Spokesperson for just.equal, Rodney Croome, said,
 
“We support a blood screening policy that assess potential donors for the safety of their sexual activity rather than the gender of their sexual partner."
 
"Such a policy would make the blood supply safer, increase the supply of blood available to those in need, and consign to history a blood donor policy that stigmatises gay and transgender people as a threat to public health.”
 
“We have written to all health ministers, and to our allies in federal, state and territory parliaments, asking them to support a less discriminatory donor policy and subject the TGA’s proposal to the proper scrutiny it requires.”
 
Currently, all gay or bisexual men must be celibate for twelve months before they can donate blood.

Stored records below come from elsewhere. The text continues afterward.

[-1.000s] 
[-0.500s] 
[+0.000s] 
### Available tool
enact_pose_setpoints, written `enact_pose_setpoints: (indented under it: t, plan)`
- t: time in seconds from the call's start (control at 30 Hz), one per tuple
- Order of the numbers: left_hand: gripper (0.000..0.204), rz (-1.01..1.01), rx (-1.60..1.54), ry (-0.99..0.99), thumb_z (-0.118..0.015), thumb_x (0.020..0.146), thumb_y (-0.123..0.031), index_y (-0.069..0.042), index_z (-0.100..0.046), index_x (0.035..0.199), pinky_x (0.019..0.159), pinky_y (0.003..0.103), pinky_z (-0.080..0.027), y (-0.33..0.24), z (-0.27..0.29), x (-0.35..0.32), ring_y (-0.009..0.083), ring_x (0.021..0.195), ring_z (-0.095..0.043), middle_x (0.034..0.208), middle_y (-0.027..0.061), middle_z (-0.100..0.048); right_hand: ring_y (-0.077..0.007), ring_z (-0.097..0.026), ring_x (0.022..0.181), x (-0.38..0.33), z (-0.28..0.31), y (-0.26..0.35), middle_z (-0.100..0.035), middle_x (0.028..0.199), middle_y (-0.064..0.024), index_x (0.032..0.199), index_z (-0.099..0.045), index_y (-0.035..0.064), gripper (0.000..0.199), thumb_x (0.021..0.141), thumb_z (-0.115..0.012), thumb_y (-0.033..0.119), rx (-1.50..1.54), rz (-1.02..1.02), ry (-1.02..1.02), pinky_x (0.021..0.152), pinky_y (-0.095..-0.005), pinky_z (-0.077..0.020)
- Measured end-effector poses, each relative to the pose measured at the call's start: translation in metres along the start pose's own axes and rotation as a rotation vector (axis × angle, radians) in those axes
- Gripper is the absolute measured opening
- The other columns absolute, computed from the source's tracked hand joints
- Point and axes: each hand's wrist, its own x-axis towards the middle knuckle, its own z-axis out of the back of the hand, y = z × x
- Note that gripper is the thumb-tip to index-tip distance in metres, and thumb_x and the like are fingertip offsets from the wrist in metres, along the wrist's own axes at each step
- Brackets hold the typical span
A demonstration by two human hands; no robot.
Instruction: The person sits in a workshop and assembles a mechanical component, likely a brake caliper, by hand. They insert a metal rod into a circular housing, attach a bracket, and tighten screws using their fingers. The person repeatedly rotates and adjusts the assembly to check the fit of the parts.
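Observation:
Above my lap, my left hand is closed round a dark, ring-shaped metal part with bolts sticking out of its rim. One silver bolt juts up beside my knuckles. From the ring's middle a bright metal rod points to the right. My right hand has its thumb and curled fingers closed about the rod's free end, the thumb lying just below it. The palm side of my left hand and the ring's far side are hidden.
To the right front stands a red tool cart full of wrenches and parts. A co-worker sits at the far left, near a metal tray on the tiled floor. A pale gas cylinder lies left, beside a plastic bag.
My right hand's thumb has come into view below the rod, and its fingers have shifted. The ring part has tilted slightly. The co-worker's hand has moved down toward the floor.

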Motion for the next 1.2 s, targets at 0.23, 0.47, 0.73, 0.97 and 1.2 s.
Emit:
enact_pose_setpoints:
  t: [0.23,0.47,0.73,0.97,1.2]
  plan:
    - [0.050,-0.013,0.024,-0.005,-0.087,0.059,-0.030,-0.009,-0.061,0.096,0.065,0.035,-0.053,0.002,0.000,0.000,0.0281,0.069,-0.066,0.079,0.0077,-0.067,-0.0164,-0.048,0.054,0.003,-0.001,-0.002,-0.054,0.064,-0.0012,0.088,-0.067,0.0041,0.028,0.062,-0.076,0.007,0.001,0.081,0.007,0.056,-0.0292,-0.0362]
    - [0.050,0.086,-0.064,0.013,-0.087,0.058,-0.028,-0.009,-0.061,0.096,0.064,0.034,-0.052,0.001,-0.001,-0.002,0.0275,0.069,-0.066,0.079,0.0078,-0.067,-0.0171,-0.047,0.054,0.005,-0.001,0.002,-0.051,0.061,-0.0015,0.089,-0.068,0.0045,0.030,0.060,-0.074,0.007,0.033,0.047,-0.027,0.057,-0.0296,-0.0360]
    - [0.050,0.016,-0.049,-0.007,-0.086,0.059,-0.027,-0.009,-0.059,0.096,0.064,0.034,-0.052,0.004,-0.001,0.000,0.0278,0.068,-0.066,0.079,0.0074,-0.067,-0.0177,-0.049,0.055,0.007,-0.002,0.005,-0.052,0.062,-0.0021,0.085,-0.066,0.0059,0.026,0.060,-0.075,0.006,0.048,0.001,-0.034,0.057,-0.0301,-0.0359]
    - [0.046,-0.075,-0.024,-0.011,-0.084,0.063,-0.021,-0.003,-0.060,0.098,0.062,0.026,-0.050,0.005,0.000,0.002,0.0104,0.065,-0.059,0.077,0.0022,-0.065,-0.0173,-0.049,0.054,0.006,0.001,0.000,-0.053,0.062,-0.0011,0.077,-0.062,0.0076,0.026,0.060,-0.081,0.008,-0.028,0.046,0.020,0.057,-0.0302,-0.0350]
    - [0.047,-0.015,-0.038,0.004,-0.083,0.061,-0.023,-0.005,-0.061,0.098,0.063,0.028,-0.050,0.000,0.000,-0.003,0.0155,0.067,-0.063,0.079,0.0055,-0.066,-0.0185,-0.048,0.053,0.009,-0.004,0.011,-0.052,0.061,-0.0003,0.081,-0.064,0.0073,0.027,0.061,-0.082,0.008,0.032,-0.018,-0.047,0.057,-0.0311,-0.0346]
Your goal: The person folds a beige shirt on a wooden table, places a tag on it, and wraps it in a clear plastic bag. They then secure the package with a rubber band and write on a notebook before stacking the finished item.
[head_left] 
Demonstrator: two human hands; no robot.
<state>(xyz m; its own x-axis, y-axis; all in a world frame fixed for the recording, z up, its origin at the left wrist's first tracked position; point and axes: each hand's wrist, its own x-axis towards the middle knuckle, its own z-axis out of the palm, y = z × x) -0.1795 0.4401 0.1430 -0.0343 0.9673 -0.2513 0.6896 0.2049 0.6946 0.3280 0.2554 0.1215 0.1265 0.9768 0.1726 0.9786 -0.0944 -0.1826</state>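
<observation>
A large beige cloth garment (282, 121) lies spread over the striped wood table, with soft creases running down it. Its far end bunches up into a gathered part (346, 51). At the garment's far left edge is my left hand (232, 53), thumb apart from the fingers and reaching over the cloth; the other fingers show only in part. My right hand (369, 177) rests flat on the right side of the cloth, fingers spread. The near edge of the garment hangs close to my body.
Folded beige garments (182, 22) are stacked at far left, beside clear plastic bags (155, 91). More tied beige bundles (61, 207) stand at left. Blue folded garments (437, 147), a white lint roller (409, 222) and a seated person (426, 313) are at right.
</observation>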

Transgender men and women cannot donate blood if they have had sex with a man in the last twelve months.
 
The TGA’s proposal is to reduce these celibacy periods to three months.
 
“The three-month celibacy period doesn’t remove the stigma faced by gay and transgender people who seek to donate blood and is unlikely to increase the blood supply, so we want to know the science behind it”, Mr Croome said.
 
“In 2014 the TGA rejected a proposal from the Red Cross Blood Service, Lifeblood, to reduce the celibacy period from twelve months to six, so why the about-face now?”
 
“We would like to know if the TGA has considered expert evidence to Tasmanians Anti-Discrimination Tribunal in the case taken by Michael Cain which found there are gay men who currently can’t donate, whose blood is safer than the blood of heterosexual people who can donate?”
 
“Also, has the TGA taken into account research from the highly-respected Williams Institute at UCLA which estimates that if the gay blood ban was lifted in the United States an additional 615,300 pints of blood would be available per year which is the equivalent of an extra 22,400 litres in Australia?”
 
Mr Croome said the proposed three-month celibacy period should not be seen as a step forward.
 
“The three-month deferral is a step forward in the same way standing on a chair brings you closer to the moon."